Figures & data
Figure 1. Chromatograms of schizandrin (A) and the SC extract (B) obtained at an UV wavelength of 250 nm.
Figure 2. Induction of apoptosis in AGS cells by SCE in vitro. (A) AGS cells were cultured in the presence of SCE at the indicated concentrations for 24 or 72 h. Cell viabilities were determined by MTT assay. Viabilities of cells significantly decreased in a dose- and time-dependent manner. The number of viable cells after SCE treatment is expressed as a percentage of untreated cells. (B) Sub-G1 fractions are expressed as percentages of untreated cells. Cells were treated with the indicated concentrations of SCE for 72 h. (C) Mitochondria membrane depolarization is expressed as percentages of untreated cells. Cells were treated with the indicated concentrations of SCE for 72 h. Paclitaxel was used as a positive control. Values are means ± SEMs. *p < 0.05, **p < 0.01 compared with CTRL. CTRL, untreated AGS cells.

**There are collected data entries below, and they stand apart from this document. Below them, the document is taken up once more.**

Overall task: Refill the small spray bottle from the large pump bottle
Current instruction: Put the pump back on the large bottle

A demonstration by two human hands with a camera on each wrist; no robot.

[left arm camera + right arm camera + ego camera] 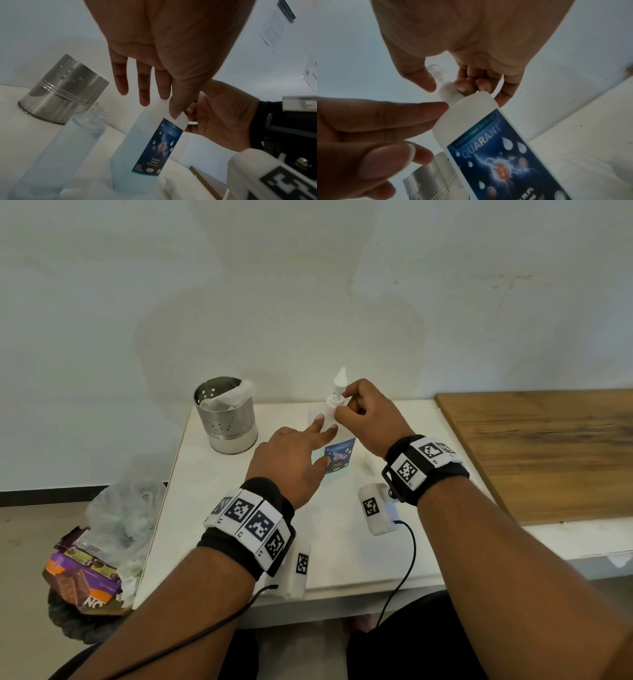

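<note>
The large pump bottle [337, 455], translucent with a blue label, stands upright on the white table [342, 559]. My right hand [342, 405] curls round the white pump collar [447, 90] below the spout. My left hand [322, 440] lies with straight fingers against the bottle's shoulder, thumb on its front [178, 112]. In the left wrist view the small clear spray bottle [68, 142] stands uncapped just left of the large bottle [150, 142]. In the head view my left hand hides the small bottle.
A perforated steel holder [226, 419] with white cloth in it stands at the back left of the table. A wooden board [541, 453] adjoins on the right. A plastic bag and wrappers [113, 529] lie on the floor to the left. Wrist-camera cables trail over the front edge.
</note>
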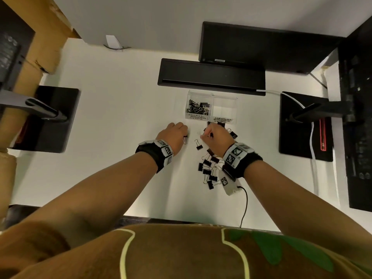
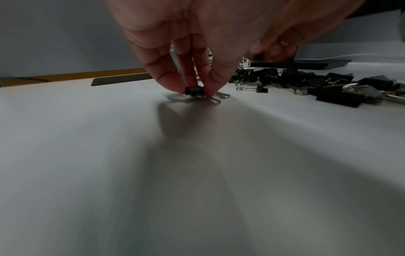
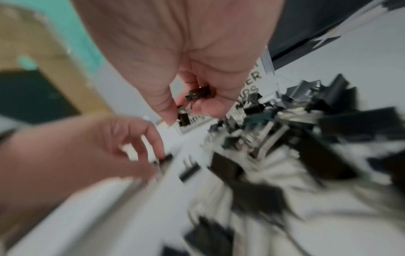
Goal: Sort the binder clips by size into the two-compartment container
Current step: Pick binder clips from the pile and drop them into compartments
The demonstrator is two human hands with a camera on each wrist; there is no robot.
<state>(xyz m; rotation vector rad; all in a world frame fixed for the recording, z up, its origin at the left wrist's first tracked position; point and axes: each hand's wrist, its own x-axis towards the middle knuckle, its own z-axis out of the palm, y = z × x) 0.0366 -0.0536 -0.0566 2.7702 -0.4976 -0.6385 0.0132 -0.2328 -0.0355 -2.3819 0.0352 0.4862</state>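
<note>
Already the container's [image 1: 211,117] left compartment holds small clips [image 1: 198,107]; right looks empty.

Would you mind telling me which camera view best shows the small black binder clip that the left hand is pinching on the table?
The left wrist view: the small black binder clip sits sharp between the left hand's fingertips. The head view shows only a sliver beside the hand; the right wrist view shows it blurred.

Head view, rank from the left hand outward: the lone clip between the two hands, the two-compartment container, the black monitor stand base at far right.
1. Lone clip: just right of the left hand, on the table between the two hands.
2. Two-compartment container: beyond the hand and to its right.
3. Black stand base: far right edge of the table, past the right hand.
</note>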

Figure 3. Down-regulation of the expression level of Bcl-2, and the up-regulation of Bax, Fas/FasL, pro-apoptotic genes, and caspase-9 and -3 activities in AGS cells. (A) Western blot analysis was performed using AGS cells treated with different SCE concentrations for 24 h. Bcl-2 expression was markedly down-regulated by SCE, whereas Bax expression was up-regulated. (B) RT-PCR was performed using AGS cells treated with different SCE concentration for 24 h. Fas and FasL were up-regulated by SCE. (C) Cells were cultured with SCE at the indicated concentrations for 72 h prior to caspase assays. The caspase activity of untreated cells was taken to be 100%. Pan-caspase inhibitor, zVAD-fmk, (zVAD) at 20 µM was treated to validate the analytical method. Values are means ± SEMs. **p < 0.01. ß-Actin was used as a loading control. CTRL, untreated AGS cells.

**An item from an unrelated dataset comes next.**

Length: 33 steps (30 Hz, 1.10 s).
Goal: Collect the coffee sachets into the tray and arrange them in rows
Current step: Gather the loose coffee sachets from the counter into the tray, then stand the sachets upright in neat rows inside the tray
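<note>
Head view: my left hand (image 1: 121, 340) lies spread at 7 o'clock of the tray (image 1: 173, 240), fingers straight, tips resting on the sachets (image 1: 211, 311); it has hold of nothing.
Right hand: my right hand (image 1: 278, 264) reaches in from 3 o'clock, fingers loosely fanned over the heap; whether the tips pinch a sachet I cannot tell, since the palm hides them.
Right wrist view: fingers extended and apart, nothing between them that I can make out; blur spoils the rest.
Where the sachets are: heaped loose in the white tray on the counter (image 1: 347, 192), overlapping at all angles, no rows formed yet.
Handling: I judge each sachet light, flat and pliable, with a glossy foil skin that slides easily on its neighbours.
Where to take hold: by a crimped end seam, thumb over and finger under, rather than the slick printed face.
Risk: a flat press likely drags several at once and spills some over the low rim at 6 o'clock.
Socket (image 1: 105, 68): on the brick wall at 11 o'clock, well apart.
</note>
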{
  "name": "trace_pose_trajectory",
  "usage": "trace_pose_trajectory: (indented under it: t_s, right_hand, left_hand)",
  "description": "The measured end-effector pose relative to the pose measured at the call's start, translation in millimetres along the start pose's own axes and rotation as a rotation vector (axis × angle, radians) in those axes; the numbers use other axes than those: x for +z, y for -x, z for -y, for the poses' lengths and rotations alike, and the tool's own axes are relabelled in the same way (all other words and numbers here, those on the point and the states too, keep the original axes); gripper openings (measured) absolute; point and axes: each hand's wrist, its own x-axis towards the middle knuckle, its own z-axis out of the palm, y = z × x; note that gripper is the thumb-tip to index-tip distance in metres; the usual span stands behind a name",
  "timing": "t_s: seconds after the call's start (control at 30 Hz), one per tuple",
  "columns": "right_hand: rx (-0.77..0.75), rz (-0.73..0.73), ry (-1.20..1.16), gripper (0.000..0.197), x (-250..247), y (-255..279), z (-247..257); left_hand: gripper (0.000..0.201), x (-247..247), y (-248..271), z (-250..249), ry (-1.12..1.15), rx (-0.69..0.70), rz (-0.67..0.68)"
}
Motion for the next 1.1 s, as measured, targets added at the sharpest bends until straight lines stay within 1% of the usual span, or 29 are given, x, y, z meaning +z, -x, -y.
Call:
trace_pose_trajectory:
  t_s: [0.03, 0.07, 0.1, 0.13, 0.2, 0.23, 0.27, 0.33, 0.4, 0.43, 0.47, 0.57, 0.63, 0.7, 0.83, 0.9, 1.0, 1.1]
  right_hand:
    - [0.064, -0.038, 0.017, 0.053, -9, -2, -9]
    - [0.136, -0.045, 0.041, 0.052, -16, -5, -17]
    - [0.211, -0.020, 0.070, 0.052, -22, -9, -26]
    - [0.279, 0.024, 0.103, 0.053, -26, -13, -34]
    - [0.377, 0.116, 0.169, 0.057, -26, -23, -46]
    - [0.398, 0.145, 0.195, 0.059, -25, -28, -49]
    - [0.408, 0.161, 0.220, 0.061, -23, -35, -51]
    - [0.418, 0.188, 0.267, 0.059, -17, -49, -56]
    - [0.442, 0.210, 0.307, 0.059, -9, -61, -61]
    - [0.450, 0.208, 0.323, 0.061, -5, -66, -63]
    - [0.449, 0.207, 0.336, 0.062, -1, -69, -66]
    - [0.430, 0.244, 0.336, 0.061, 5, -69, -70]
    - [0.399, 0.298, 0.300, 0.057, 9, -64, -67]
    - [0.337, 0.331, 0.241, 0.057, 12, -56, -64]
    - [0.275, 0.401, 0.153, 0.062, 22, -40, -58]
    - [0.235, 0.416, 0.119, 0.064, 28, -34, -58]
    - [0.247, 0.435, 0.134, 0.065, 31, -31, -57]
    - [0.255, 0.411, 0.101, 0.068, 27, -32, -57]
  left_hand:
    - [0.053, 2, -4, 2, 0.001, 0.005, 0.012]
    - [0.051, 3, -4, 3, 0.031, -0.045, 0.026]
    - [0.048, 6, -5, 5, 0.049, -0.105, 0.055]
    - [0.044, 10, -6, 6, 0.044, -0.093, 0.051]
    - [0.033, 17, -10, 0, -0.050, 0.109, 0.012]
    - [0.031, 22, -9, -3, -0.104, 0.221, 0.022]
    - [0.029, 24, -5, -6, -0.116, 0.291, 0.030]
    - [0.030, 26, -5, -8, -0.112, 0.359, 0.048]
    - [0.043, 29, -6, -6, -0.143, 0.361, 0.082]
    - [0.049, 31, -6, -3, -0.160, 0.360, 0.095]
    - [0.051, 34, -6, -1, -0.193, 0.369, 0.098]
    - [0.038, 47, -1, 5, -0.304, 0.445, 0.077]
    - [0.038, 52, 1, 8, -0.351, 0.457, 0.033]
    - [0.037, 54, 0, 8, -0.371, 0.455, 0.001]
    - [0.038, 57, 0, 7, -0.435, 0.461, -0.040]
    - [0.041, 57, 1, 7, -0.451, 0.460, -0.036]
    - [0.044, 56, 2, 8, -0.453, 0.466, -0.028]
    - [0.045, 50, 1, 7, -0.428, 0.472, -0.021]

Figure 4. The effect of SCE on the MAPK-signaling pathway in AGS cells. MTT assays were used to determine cell viabilities in the presence of (A) JNK II inhibitor or (B) SB203580 (a p38 MAPK inhibitor). Cells were treated with the indicated concentrations of SCE with JNK II inhibitor or SB203580 (both at 10 µM) for 72 h. (C) RT-PCR was performed using AGS cells treated with zVAD, JNK, or p38 inhibitor. Fas were decreased by zVAD, JNK, or p38 inhibitor. (D) Western blot analysis was performed using AGS cells treated with zVAD, JNK, or p38 inhibitor. Bcl-2 expression was markedly increased by zVAD, JNK, or p38 inhibitor. Values are means ± SEMs. *p < 0.01, **p < 0.01, #p < 0.01 compared with the CRTL. #p < 0.05 compared with each. CTRL: untreated AGS cells.

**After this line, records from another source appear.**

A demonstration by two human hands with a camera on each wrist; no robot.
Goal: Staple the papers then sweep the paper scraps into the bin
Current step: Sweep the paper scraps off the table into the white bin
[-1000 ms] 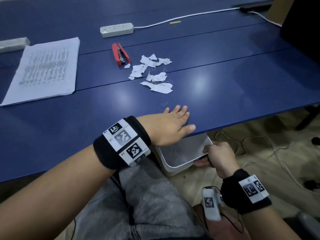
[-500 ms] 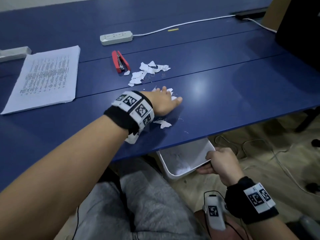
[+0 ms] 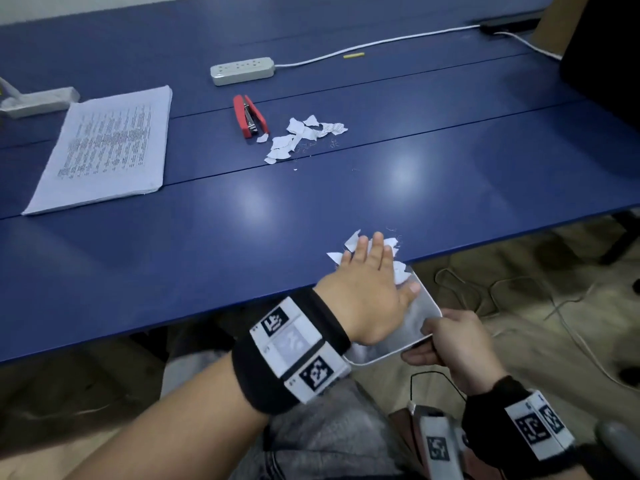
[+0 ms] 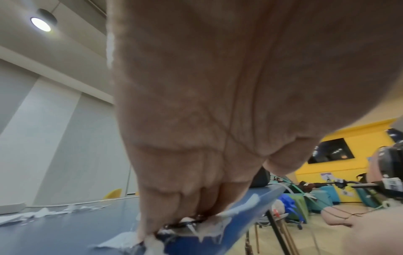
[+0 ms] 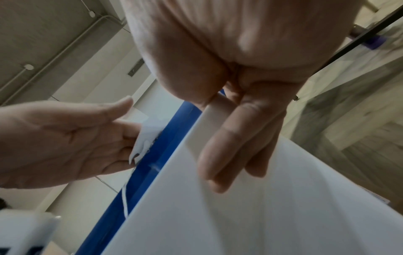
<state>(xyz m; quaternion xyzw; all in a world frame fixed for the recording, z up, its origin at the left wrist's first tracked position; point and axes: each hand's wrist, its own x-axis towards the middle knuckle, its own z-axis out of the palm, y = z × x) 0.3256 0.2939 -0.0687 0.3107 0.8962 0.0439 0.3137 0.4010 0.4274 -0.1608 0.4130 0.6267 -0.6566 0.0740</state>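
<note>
My left hand (image 3: pixel 370 268) lies flat, fingers straight, on white paper scraps (image 3: pixel 393 244) at the near edge of the blue table (image 3: pixel 207 244). One scrap (image 3: pixel 400 271) hangs over the edge above the white bin (image 3: pixel 429 308). In the left wrist view the fingertips (image 4: pixel 152 222) press torn paper (image 4: pixel 122 239) at the edge. My right hand (image 3: pixel 446 344) grips the bin's rim below the table, with fingers (image 5: pixel 237 148) under its white wall (image 5: pixel 261 207). More scraps (image 3: pixel 304 136) lie mid-table beside the red stapler (image 3: pixel 247 116). The paper stack (image 3: pixel 104 147) sits at left.
A white power strip (image 3: pixel 242 70) with its cord (image 3: pixel 374 43) lies at the table's back, with a small yellow stick (image 3: pixel 353 55) near it. A grey block (image 3: pixel 38 100) is far left. Cables (image 3: pixel 512 289) trail on the floor. My grey-trousered lap is below.
My left hand has dragged a batch of scraps from mid-table back to the near edge above the bin. My right hand has kept the bin under the edge.
</note>
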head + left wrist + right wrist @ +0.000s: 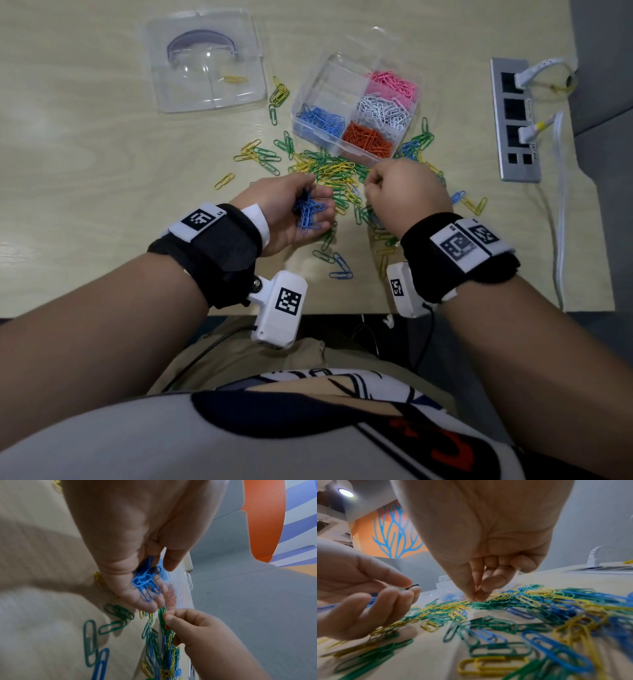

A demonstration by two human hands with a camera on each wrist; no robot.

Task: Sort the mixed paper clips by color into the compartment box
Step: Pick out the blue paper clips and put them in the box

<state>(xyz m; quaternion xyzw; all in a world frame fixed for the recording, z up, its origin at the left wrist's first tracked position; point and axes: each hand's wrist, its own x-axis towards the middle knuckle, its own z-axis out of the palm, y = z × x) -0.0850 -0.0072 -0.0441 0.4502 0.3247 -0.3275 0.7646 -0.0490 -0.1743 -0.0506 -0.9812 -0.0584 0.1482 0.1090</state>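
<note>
A clear compartment box (317, 136) stands at the back of the table, holding pink (394, 84), white (383, 109), blue (322, 118) and orange clips (370, 137); two of its cells look bare. Just in front of the box lies a loose pile of green, yellow and blue clips (335, 171) (513, 615). My left hand (291, 205) is cupped palm-up, fingers curled round a bunch of blue clips (308, 212) (145, 582). My right hand (404, 192) (476, 597) reaches down into the pile, thumb and forefinger pinching at a green clip (161, 615).
The box's clear lid (209, 61) lies at the back left with one yellow clip in it. At the right edge a grey power strip (513, 120) has white cables plugged in. Stray clips are scattered left of the pile and toward the table's near edge (308, 311).
</note>
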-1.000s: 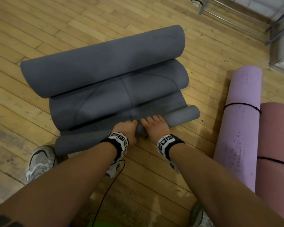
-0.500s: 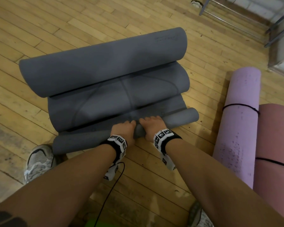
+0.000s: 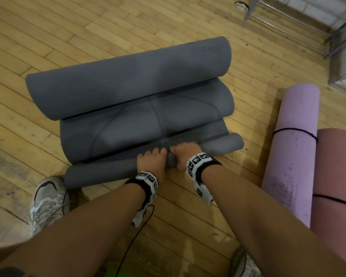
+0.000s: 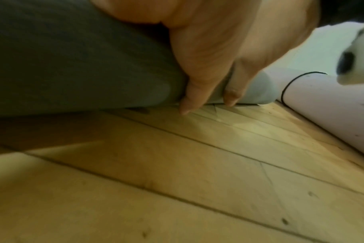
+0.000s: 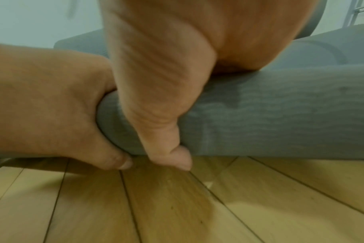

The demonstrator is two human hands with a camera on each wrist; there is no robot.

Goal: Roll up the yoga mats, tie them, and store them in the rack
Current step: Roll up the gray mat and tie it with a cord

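I see my left hand [image 3: 151,163] and right hand [image 3: 183,154] have pushed the thin rolled near end of the dark grey rubber yoga mat [image 3: 128,108] slightly forward, closer to its wavy middle fold, so less flat mat shows between them.

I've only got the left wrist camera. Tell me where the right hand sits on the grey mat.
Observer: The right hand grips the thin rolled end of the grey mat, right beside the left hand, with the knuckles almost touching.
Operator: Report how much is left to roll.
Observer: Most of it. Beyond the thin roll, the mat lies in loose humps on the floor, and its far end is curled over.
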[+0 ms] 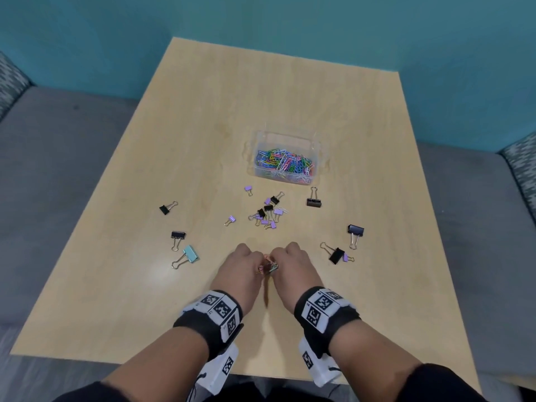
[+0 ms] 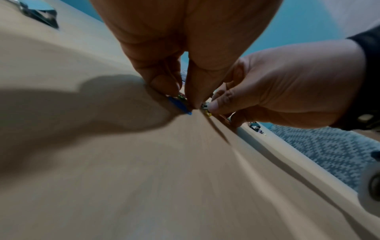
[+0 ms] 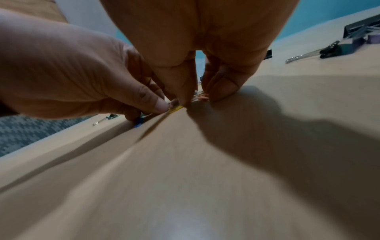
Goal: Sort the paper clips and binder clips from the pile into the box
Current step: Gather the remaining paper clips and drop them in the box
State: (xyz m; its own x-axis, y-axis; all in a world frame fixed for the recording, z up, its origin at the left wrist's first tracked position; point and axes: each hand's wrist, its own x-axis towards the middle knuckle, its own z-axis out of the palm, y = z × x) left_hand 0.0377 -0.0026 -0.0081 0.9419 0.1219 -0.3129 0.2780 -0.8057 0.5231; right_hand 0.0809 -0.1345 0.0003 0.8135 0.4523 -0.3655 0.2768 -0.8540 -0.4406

Figure 5. SCE enhanced ROS accumulation in AGS cells. (A) Intracellular ROS was detected in AGS cells after treatment with the indicated concentration of SCE for 24 h. ROS production is expressed as percentages of untreated cells. (B) Cells were treated with SCE and NAC for 24 h and cell viabilities were determined by MTT assay. Values are means ± SEMs. *p < 0.05, **p < 0.01 versus CRTL. #p < 0.05 compared with each. CTRL, untreated AGS cells.
Figure 6. Hypothetical schematic signaling pathway of SCE-induced apoptosis in AGS cells. SCE promotes pro-apoptotic factor Bax protein expression and decreases anti-apoptotic factor Bcl-2 protein expression and these are followed by cytochrome c release into the cytosol. Cytochrome c can activate the caspase-9 cascade followed by the caspase-3 cascade, which leads to cell death via the intrinsic apoptotic pathway. Another possible pathway is the extrinsic apoptotic pathway, which acts through ROS-mediated JNK/p38 MAPK. The Fas/FasL system (a pro-apoptotic system) is provoked by AP-1.